Hill Couple’s Hobby Honored by Washington, D.C., Museum

The Bowdoin Street Times on display in Mary DiZazzo-Trumbull’s dollhouse.

The Bowdoin Street Times on display in Mary DiZazzo-Trumbull’s dollhouse.

The Beacon Hill Times has neighborhood competition, but not competition that should cause much concern.

“I call it the world’s smallest newspaper, with the world’s smallest circulation,” says Bowdoin Street resident David Trumbull, who, since January of 2011, has published the Bowdoin Street Times, a miniature newspaper (about the size of a matchbook) for the dollhouse of his wife, Mary DiZazzo-Trumbull.      Recently the tiny paper, which reports on the weekly activities of David and Mary and their friends and the newest acquisitions for Mary’s dollhouse, was honored by the Newseum, a museum of journalism, located in Washington, D.C., with an online story entitled “Big News in a Small Package.” You can read the Newseum story at http://www.newseum.org/2014/07/29/big-news-in-a-small-package/.

“In the early 1980s, when I was living in a lovely studio apartment in South Lawrence, I found my treasure,” says Mary. She continued. “Next to our giant green dumpster I spied it, all quite empty bare plywood except for some thick green carpeting which I eventually ripped out. The outside was painted a sage green with white shutters and several window boxes. Right there I decided to rescue this treasure. Ideas came rushing in and it began — the “miniature fever” they called it.”

Mary decorates the dollhouse for every season and holiday and takes photos, close up, sometimes actually inside the rooms. When she shows friends the photos they say, “I see your living room, but where is the dollhouse?”

Mary explains that the photo is not of our Beacon Hill apartment, but actually taken inside the dollhouse. Mary’s mom and dad helped her shop for miniatures from dollhouse shows and specialty shops.
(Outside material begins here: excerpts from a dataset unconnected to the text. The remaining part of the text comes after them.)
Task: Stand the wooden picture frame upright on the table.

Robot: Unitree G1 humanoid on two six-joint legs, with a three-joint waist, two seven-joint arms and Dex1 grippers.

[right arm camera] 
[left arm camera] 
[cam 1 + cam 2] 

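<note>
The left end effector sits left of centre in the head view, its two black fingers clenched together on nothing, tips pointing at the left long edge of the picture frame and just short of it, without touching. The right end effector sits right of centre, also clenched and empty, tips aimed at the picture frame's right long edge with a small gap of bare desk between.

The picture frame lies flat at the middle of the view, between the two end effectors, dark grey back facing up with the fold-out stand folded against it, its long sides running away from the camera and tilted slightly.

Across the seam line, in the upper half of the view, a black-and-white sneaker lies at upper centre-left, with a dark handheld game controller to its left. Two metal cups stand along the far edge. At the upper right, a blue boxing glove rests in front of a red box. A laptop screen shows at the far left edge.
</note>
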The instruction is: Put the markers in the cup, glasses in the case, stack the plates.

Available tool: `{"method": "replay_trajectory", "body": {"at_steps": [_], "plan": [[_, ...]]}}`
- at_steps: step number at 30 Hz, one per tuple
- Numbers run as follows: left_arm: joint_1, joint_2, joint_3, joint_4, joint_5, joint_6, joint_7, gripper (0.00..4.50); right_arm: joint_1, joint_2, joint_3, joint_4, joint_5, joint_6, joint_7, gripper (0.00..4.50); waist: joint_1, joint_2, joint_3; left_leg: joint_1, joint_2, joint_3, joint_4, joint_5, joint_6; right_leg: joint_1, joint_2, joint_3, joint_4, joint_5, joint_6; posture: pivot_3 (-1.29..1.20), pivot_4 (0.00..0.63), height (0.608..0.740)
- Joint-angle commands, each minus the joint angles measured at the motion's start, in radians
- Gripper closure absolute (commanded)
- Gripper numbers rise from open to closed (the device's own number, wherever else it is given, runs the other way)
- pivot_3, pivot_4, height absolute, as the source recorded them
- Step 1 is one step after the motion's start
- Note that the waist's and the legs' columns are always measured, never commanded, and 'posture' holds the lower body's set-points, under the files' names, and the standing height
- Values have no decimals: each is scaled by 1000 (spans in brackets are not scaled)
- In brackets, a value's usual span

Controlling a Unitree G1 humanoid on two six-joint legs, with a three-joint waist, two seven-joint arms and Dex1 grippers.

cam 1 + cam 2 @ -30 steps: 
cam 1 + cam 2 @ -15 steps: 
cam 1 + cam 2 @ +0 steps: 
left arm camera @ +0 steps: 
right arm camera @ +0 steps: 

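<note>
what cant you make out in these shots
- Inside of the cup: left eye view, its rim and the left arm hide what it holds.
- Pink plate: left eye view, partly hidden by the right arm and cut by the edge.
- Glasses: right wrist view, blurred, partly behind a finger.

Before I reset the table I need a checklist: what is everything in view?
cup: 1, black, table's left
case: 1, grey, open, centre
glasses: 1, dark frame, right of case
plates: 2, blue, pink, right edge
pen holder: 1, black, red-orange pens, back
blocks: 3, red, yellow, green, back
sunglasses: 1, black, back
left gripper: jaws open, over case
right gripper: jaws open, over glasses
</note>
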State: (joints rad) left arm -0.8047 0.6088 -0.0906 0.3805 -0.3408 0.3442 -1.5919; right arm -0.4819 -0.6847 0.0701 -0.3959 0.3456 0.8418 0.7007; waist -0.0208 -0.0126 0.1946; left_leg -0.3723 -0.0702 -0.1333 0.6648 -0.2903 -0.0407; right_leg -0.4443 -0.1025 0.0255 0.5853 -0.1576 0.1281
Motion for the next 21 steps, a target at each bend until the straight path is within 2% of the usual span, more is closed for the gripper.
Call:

            Mom would call it, “A masterpiece!” “It was this ability, with digital photography, to blur the distinction between the ‘real world’ and the ‘small world’ of the dollhouse that interested me,” David said. “I could not imagine a household that didn’t have a newspaper delivered, so I started publishing one sized for the dollhouse.” The print run consists of four copies, one for the dollhouse, one for an archive book, and two for Mary to give out to friends.            “You would not believe the reaction of friends when they hear they ‘made the paper’ that week,” David said. “You’d think they’d gotten into the Globe or Herald, they really get excited about being in a story in the Bowdoin Street Times.” When the issues in the dollhouse start to pile up, Mary bundles and ties them with string and puts them in the dollhouse attic. The emphasis on verisimilitude continues even then, with the cover story one week being a picture of the bundles and a report that the fire marshall gave a citation for a hazard.